Üst Sindirim sistemi sistem kanamalarının sebepleri;Peptik ülser hastalığı (Mide ve onikiparmak barsağı ülserleri),Yemek borusu ve midenin varisleri,Gastritler,Daha çok alkol kullananlarda gördüğümüz aşırı öğürmeye bağlı mide girişinde yırtık oluşması (Mallory Weis yırtığı),Tümörler,Sirozlu hastalarda görülen mide mukozasındaki değişiklikler sebebiyle meydana gelen kanama,Mide de bazı kişilerde yüzeysel damarların kanamaları,İntihar girişimi-örneğin çamaşır suyu içimi,Tıbbı müdahelelerin komplikasyonu olarak (ERCP komplikasyonu olarak)
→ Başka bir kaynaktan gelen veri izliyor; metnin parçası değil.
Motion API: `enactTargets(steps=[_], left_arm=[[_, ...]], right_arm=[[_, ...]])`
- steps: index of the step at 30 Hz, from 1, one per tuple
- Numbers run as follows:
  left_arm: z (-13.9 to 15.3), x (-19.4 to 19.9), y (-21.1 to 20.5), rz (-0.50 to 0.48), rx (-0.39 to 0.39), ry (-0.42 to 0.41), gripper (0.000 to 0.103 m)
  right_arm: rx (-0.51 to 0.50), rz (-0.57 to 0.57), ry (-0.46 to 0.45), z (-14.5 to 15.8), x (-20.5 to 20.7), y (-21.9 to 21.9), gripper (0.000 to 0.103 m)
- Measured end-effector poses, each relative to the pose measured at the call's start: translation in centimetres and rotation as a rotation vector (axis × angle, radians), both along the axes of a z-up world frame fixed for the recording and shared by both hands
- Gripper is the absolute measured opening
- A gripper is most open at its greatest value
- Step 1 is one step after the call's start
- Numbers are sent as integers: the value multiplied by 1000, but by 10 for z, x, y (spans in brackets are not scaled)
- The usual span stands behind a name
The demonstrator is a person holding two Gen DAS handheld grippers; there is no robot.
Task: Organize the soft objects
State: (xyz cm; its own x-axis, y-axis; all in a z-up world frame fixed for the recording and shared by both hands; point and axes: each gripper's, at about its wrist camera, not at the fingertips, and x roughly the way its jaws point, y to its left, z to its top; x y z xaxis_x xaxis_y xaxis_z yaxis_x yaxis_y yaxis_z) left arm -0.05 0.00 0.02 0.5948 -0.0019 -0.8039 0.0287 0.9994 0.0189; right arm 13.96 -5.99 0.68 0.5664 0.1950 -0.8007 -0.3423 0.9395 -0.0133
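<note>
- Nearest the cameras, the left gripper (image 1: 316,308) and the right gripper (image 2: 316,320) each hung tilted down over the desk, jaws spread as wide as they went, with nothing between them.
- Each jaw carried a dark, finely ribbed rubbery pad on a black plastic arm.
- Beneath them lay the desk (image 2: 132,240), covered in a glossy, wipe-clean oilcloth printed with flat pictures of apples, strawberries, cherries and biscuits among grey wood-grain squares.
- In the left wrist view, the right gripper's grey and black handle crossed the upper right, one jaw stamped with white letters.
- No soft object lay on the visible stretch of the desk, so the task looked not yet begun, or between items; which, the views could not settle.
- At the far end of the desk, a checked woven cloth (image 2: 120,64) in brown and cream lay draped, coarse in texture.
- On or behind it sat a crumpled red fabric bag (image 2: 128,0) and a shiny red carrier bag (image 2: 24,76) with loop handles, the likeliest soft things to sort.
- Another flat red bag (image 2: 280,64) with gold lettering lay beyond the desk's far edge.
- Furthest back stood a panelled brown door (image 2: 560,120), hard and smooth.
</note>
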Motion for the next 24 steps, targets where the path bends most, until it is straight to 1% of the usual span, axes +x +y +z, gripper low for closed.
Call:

Tüm dünyada Üst Sindirim Sistemi Kanamaların en sık sebebini peptik ülser hastalığı oluşturur (% 60’ından fazlasından sorumludur). Peptik ülserlerin çoğu Helikobakter pylori mikrobu ve anti-romatizmal ilaç kullanımı sebebiyledir. Kanamaların yaklaşık % 80’i kendiliğinden durma eğilimindedir, medikal tedavi ile kanamanın durdurulmasına ve kan kaybının yerine konulmasına çalışılır. Kalan %20’sinde kanamanın durdurulmasında ve tekrar kanamanın önlenmesinde endoskopik müdahaleler gerekli olabilir. Üst Sindirim sistemi endoskopi kanamanın sebebini belirlemede (Varis, peptik ülser kanaması, damar kanamaları, kanser vs), kanamaya ait risklerini değerlendirmede (Endoskopik bulgulara göre riskler, yoğun bakıma yatma gereği ve taburcu olma belirlenir), endoskopik müdahale ile kanamayı durdurmakta önem taşır. Hastalar tarafından bilinmesini istediğim iki önemli nokta var. Birincisi, üst sindirim sitemi kanamalarının büyük çoğunluğunda ağızdan kırmızı kan gelmez. Midenin asidi ile karşılaşan kan anında kahverengi olur. Yani midesi kanayan hasta kahverengi kusar. Halkımız bunu kahve telvesi veya kızılcık şerbeti gibi kustum diye ifade eder.İkincisi ise makattan kırmızı kanama genellikle üst sindirim sistemi kanamalarında olmaz.''diye belirtti ve sözlerine şöyle devam etti:''Üst Sindirim Sistemi Kanamalarinda Tanısı için öncelikle hastanın öyküsü dinlenir. Hastanın şikayetleri tanıda çok önemlidir.Fizik muayenede barsak seslerinin artışı, rektal tuşe önemlidir.Varsa, kusma ve/veya gaita materyalinin incelenmesi gerekir.Kanamanın üst / alt sindirim sindirim sisteminden olduğu ayırıcı tanısı yapılmalıdır.Nazogastrik sonda mideye yerleştirilerek kan gelip gelmediğine bakılır.Üst / Alt sindirim sistemi endoskopisi, Anjiografi, Sintigrafi gibi tetkikler kullanılmaktadır.”
Op.Dr.Mehmet Öztürk, üst sindirim sistemi kanamalarında tedavi prensipleri ise şöyle açıkladı; “Kanayan lezyon kesin olarak saptandıktan sonra ona özel tedaviler uygulanır.Bunlar genel olarak aşağıdaki gibi sınıflandırılır: İlaç tedavisi,Endoskopik yöntem eşliğinde yapılan tedaviler' İnjeksiyon, Termal yöntemler,Termal yöntem + ilaç injeksiyonu, Ligasyon ,Angiografik tedaviler' ve Cerrahi tedaviler.”